About this task:
From the listing that follows, reproduce only the lines from the one holding "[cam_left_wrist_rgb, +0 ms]" through the one holding "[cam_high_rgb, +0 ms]", both included, with no pictures.

Stored data:
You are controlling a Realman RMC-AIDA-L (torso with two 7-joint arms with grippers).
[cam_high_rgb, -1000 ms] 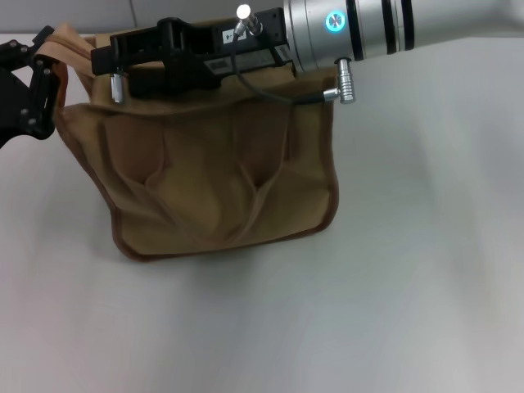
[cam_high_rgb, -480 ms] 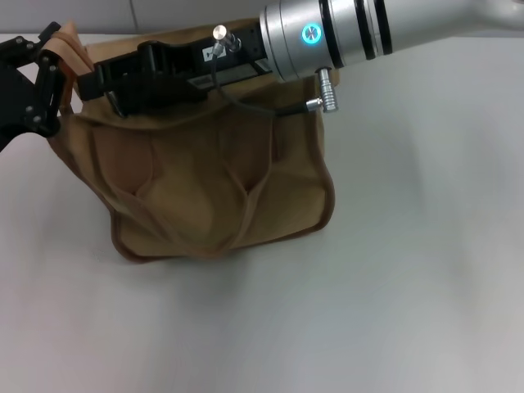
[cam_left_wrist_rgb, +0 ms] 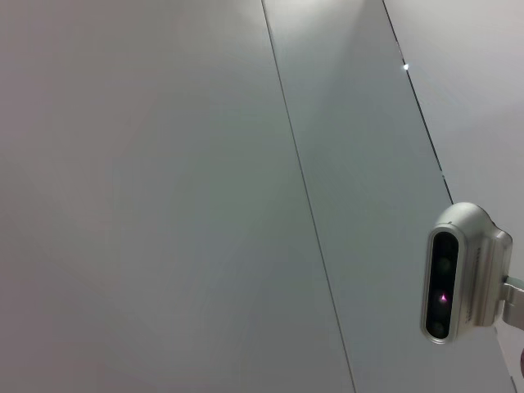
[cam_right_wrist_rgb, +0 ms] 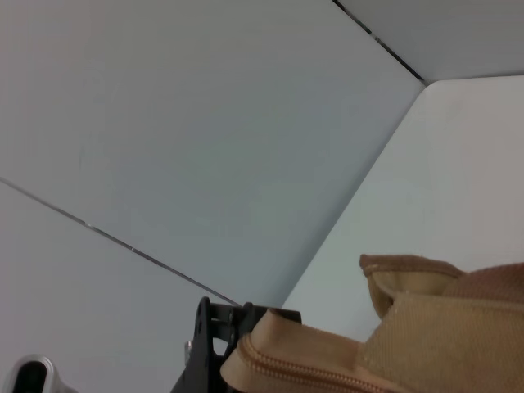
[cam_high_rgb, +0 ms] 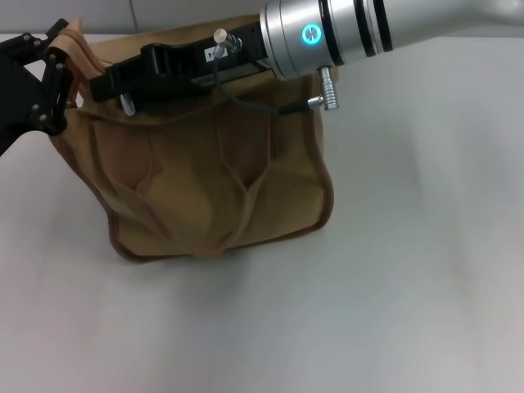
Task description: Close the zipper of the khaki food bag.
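Lab-like room: bare white table (cam_high_rgb: 409, 286), grey panelled wall (cam_left_wrist_rgb: 164, 164) (seamed)

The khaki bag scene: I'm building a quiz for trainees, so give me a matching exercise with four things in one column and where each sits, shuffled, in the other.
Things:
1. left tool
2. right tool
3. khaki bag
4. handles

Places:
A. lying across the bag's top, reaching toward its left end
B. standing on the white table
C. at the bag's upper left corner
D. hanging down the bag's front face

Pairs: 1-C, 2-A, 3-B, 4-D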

Exercise solution:
[cam_left_wrist_rgb, +0 ms] 
[cam_right_wrist_rgb, +0 ms] 
[cam_high_rgb, +0 ms] 

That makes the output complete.